A identificação do farmacêutico com a filosofia da farmácia clínica o aproximou do cidadão usuário e não do medicamento, e o levou a assumir importante papel social num momento decisivo em que o Brasil planeja uma nova saúde pública.
ICTQ – Uma das mais recentes conquistas da categoria foi a inclusão das atividades clínicas na CNAE. Como o senhor avalia isso?

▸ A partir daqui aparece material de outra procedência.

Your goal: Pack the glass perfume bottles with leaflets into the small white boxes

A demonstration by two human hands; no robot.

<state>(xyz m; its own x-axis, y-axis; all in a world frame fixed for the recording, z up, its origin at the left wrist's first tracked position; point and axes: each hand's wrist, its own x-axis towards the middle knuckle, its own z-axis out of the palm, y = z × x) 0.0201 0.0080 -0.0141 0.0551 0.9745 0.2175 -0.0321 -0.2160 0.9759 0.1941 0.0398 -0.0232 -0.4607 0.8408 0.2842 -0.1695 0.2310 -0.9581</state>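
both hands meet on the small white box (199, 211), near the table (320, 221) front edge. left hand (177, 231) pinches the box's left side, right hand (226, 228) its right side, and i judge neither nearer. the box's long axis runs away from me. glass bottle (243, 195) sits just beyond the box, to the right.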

Walter Jorge João – Foi uma vitória! O CFF agiu ativamente para a aprovação da inclusão do consultório farmacêutico e dos serviços prestados por farmacêuticos na Classificação Nacional de Atividades Econômicas (CNAE) junto ao Instituto Brasileiro de Geografia e Estatística (IBGE) e sua Comissão Nacional de Classificação (Concla). A CNAE é uma classificação para padronizar os códigos de identificação das unidades produtivas do País nos cadastros e registros da administração pública nas três esferas de Governo, em especial, na área tributária. O número da CNAE é 8650-0/99 para consultórios farmacêuticos e para serviços prestados por farmacêuticos clínicos.
A inserção na CNAE regulariza a atuação do farmacêutico clínico em ambiente apropriado ao cuidado farmacêutico, com a privacidade e o conforto de que os profissionais e os pacientes necessitam. Assim, os farmacêuticos têm, agora, o respaldo burocrático e legal que faltava para a instalação de seus consultórios e a prestação de seus serviços.